**DIRECTIONS:** Would you count the lines below that contain the string "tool" and reply with that number only?

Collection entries

::::

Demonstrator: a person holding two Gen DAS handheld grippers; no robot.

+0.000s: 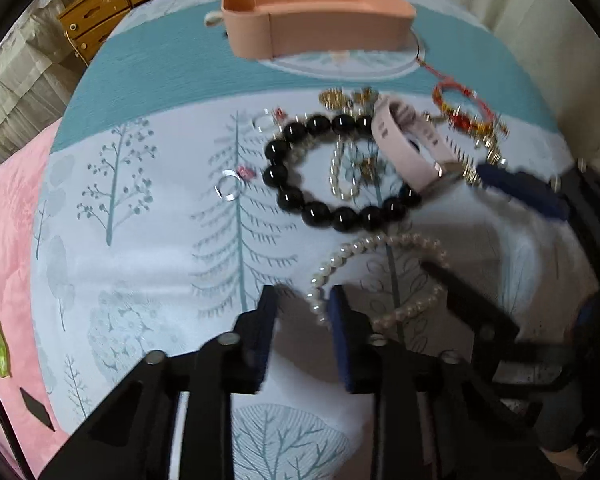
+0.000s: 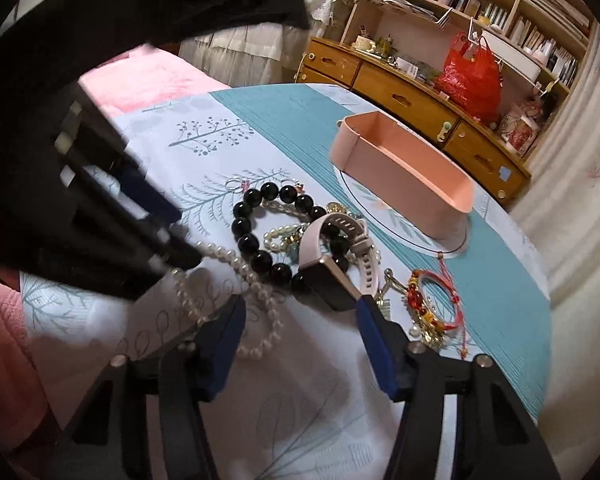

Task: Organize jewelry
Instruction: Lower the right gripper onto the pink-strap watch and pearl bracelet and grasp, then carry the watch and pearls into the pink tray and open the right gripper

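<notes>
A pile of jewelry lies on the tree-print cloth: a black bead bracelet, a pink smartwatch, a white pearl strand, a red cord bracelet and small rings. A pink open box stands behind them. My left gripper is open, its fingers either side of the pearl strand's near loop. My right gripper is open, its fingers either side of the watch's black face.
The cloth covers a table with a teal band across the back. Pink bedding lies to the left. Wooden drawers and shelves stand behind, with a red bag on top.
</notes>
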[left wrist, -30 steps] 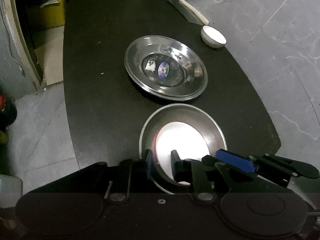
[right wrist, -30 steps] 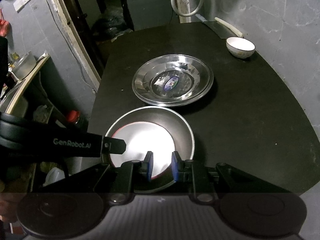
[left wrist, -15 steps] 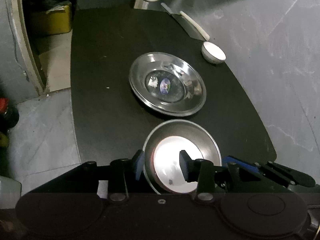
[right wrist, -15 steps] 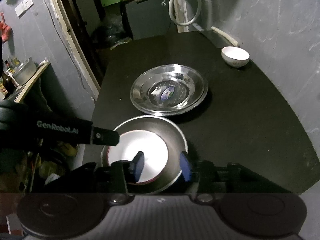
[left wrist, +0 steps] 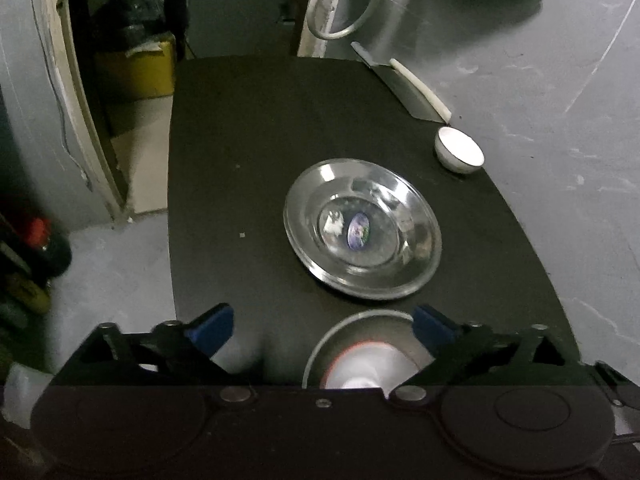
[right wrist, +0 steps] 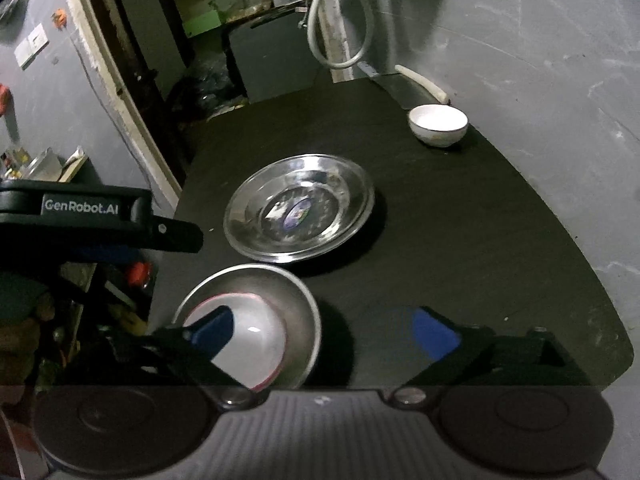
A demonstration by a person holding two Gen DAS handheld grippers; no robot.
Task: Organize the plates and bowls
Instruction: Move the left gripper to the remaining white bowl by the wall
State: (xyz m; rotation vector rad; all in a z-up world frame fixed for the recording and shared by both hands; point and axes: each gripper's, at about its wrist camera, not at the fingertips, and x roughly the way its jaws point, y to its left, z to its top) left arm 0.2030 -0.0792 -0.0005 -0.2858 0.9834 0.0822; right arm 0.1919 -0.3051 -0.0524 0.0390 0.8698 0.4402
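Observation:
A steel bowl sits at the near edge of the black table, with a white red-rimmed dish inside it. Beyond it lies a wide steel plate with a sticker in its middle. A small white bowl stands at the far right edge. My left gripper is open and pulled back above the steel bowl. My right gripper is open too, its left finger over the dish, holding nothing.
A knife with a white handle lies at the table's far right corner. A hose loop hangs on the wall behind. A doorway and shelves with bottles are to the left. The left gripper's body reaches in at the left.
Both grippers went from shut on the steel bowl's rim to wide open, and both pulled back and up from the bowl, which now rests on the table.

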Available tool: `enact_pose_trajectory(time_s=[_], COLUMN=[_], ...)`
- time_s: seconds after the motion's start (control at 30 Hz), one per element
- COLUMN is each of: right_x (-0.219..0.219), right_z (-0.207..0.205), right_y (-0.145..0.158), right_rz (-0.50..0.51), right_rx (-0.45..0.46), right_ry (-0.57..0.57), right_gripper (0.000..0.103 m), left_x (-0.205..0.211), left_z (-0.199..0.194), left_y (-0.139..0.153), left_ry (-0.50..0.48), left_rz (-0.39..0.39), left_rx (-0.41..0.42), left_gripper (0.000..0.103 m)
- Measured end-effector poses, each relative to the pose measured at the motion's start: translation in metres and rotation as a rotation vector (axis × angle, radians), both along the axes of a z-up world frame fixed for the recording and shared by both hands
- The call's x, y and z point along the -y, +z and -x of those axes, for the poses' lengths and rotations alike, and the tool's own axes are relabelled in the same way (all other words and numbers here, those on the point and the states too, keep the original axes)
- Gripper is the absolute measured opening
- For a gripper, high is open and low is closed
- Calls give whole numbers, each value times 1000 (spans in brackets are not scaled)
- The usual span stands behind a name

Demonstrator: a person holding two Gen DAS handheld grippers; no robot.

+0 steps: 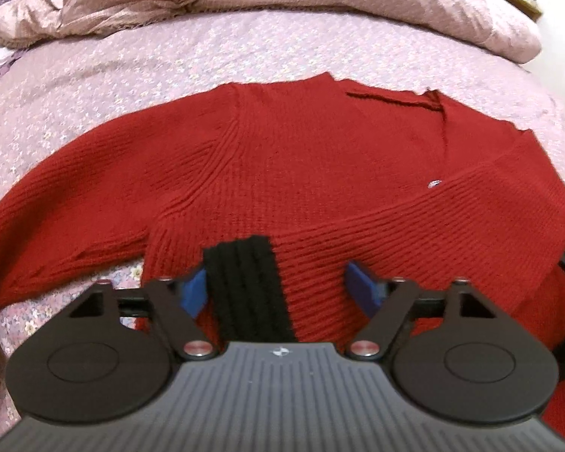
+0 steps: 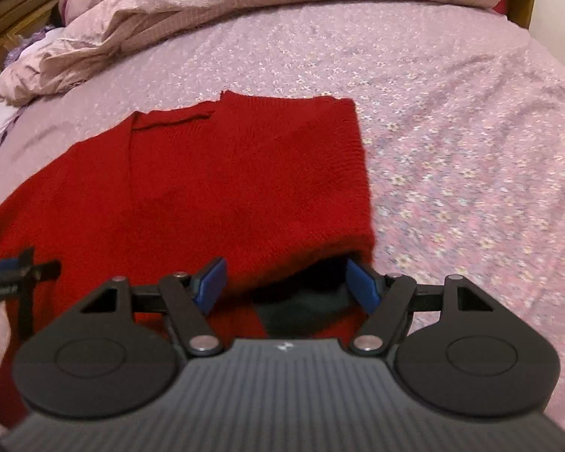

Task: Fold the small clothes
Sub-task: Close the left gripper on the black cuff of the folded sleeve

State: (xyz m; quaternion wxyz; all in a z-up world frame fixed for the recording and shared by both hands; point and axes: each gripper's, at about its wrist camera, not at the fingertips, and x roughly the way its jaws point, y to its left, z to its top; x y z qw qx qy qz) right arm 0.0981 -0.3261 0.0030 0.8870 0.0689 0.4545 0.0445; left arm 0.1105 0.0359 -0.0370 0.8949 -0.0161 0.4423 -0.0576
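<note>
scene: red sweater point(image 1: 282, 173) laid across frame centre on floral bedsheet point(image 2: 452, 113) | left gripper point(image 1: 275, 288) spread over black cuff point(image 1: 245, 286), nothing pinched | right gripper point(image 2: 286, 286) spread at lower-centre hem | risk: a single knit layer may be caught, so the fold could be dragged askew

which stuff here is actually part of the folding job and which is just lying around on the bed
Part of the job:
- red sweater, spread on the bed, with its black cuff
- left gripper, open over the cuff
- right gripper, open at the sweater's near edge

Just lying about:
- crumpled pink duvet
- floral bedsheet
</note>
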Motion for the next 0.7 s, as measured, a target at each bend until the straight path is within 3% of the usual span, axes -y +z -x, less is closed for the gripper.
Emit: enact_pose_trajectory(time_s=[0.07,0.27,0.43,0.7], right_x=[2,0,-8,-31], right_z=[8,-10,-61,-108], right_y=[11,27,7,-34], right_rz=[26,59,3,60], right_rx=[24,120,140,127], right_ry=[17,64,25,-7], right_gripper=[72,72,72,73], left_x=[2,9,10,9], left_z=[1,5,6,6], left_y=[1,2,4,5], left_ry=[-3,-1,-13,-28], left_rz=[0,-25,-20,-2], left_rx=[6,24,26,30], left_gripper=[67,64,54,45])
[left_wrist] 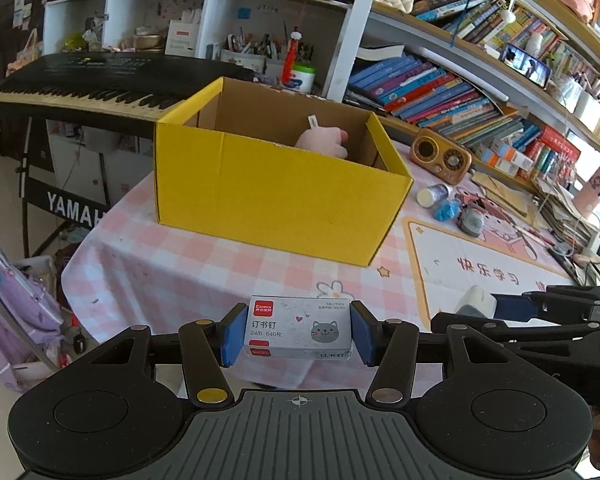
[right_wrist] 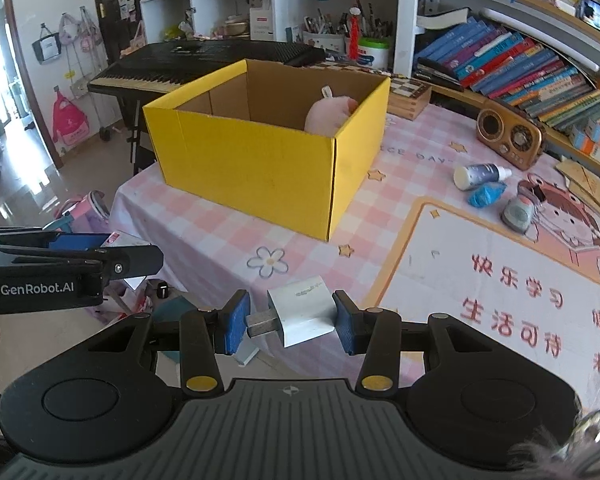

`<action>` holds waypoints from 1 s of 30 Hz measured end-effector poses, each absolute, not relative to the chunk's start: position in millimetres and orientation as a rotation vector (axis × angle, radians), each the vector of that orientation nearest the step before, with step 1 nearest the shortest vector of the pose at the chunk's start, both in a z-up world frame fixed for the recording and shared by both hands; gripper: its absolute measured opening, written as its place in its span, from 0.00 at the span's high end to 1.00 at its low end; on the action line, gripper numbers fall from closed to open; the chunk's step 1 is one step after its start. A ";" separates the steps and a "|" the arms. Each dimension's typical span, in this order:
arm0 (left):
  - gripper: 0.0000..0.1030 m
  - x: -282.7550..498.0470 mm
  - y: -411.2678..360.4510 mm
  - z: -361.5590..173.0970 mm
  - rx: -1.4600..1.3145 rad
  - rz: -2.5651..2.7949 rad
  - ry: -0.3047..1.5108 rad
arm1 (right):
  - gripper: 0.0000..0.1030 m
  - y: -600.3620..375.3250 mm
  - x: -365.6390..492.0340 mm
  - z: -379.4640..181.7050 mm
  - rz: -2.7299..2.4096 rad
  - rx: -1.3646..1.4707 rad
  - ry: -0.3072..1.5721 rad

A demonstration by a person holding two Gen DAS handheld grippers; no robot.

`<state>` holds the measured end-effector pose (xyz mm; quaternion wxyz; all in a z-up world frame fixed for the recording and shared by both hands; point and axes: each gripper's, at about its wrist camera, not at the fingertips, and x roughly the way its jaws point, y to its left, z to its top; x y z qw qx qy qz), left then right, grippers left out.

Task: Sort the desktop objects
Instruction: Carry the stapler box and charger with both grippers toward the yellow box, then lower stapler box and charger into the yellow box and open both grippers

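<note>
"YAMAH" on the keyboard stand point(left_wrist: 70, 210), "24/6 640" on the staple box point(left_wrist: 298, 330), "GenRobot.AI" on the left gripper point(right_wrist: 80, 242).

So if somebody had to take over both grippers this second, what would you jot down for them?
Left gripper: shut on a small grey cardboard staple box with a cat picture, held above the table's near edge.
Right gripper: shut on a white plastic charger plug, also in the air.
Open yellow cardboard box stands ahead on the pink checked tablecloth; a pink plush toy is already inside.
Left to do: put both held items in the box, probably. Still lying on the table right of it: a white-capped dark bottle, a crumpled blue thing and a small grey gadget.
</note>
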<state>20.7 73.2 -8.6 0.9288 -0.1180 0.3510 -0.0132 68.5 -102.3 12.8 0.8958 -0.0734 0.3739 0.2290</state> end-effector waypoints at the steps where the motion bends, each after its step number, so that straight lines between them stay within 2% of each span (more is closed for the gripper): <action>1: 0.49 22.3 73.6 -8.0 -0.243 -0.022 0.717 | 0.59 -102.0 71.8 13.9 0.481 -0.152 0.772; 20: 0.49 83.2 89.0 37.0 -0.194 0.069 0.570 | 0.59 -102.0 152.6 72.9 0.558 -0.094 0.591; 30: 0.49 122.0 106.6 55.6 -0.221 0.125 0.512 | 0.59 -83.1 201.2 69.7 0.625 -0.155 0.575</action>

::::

**RESPONSE BELOW:** 2